DIRECTIONS FOR THIS TASK =
Lines from the start of the data through the line containing "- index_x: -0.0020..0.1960" must be given again exactly. Leave the others out.

INFORMATION PROVIDED =
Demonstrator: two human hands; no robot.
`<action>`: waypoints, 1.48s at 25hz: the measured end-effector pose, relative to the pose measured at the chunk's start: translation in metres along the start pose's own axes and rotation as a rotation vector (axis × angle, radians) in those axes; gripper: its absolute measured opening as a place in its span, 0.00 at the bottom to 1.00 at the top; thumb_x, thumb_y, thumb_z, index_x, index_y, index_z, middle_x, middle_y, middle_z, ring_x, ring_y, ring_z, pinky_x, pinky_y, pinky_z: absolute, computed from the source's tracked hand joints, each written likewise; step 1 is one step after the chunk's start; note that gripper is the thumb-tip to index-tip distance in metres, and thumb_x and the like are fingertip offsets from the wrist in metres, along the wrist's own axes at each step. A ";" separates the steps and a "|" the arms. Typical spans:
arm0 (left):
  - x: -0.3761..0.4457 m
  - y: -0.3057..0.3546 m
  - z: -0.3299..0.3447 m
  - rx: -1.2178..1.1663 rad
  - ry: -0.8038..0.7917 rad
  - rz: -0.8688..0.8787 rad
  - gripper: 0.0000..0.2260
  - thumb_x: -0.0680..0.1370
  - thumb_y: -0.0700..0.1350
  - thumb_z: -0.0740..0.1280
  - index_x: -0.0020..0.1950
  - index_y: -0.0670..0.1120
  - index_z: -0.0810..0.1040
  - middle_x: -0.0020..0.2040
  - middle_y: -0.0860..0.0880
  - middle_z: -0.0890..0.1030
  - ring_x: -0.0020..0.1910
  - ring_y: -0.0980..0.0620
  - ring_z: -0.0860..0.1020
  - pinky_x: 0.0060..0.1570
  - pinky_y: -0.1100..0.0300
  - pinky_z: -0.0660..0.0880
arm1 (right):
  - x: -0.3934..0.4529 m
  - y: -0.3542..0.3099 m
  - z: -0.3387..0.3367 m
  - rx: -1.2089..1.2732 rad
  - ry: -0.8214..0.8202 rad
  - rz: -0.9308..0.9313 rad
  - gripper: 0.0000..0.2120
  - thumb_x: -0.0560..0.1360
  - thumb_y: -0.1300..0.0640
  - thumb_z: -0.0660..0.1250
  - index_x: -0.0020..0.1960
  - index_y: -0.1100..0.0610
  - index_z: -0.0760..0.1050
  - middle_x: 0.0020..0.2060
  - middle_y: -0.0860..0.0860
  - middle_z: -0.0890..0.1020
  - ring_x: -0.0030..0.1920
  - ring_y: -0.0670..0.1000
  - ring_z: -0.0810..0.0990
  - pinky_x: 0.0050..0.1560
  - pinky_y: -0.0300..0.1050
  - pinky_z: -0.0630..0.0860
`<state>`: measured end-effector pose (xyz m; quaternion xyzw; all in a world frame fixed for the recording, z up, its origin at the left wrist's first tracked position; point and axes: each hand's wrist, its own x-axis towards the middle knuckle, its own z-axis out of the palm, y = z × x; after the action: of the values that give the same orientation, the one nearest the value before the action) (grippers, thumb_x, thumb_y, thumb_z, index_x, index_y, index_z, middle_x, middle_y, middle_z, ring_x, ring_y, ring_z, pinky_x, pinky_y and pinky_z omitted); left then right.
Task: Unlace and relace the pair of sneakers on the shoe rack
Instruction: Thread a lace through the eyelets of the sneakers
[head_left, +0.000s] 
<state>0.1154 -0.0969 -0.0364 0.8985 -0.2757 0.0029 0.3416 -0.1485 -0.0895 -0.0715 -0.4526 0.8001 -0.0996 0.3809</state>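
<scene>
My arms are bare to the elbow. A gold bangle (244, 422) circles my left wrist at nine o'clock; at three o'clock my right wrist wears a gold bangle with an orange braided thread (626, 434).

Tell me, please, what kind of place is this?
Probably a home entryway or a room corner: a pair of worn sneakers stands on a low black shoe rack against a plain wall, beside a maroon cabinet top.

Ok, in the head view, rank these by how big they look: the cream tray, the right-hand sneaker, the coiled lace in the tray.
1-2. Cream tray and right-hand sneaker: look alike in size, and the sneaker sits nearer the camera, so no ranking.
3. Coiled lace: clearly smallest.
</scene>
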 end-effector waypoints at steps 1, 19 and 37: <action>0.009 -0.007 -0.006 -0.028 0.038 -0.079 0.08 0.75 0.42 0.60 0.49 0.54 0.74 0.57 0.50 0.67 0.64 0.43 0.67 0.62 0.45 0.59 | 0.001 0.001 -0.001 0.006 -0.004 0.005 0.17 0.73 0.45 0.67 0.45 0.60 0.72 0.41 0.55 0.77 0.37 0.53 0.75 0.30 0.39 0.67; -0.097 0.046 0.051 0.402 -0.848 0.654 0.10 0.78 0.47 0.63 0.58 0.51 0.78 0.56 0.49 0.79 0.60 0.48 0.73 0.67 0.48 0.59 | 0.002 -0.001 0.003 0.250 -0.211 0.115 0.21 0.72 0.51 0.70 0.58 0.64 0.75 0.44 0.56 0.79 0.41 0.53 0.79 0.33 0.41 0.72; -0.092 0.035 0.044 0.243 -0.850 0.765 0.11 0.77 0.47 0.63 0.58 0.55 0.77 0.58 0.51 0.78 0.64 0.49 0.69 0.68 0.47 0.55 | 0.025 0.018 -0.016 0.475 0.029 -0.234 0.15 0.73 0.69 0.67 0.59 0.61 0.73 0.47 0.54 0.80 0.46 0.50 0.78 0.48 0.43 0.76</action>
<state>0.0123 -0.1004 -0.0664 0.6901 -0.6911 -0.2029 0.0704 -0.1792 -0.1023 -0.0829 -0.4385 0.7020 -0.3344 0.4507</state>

THE COMPLETED TASK =
Demonstrator: two human hands; no robot.
`<action>`: waypoints, 1.48s at 25hz: the measured end-effector pose, relative to the pose measured at the chunk's start: translation in metres along the start pose's own axes and rotation as a rotation vector (axis × angle, radians) in those axes; gripper: its absolute measured opening as a place in its span, 0.00 at the bottom to 1.00 at the top; thumb_x, thumb_y, thumb_z, index_x, index_y, index_z, middle_x, middle_y, middle_z, ring_x, ring_y, ring_z, pinky_x, pinky_y, pinky_z: absolute, computed from the source's tracked hand joints, each written likewise; step 1 is one step after the chunk's start; note that gripper is the thumb-tip to index-tip distance in metres, and thumb_x and the like are fingertip offsets from the wrist in metres, along the wrist's own axes at each step. A ";" separates the steps and a "|" the arms. Typical spans:
arm0 (left):
  - x: -0.3761..0.4457 m
  - y: -0.3057..0.3546 m
  - z: -0.3299..0.3447 m
  - rx: -1.2178..1.1663 rad
  - ry: -0.8038..0.7917 rad
  - rz: -0.8688..0.8787 rad
  - gripper: 0.0000..0.2260
  - thumb_x: -0.0680..0.1370
  - thumb_y: -0.0700..0.1350
  - thumb_z: -0.0740..0.1280
  - index_x: -0.0020..0.1950
  - index_y: -0.0670..0.1120
  - index_z: -0.0810..0.1040
  - middle_x: -0.0020..0.2040
  - middle_y: -0.0860..0.0880
  - middle_z: -0.0890..0.1030
  - ring_x: -0.0020..0.1910
  - ring_y: -0.0980..0.0620
  - ring_z: -0.0860..0.1020
  - pinky_x: 0.0060..0.1570
  - pinky_y: -0.1100..0.0300
  - pinky_z: -0.0660..0.0880
arm1 (right):
  - x: -0.3934..0.4529 m
  - y: -0.3542..0.3099 m
  - z: -0.3387..0.3367 m
  - rx: -1.2089..1.2732 rad
  - ry: -0.8214..0.8202 rad
  - rz: -0.9308..0.9313 rad
  - gripper: 0.0000..0.2120
  - thumb_x: -0.0560..0.1360
  - thumb_y: -0.1300..0.0640
  - thumb_z: -0.0660..0.1250
  - index_x: -0.0020..0.1960

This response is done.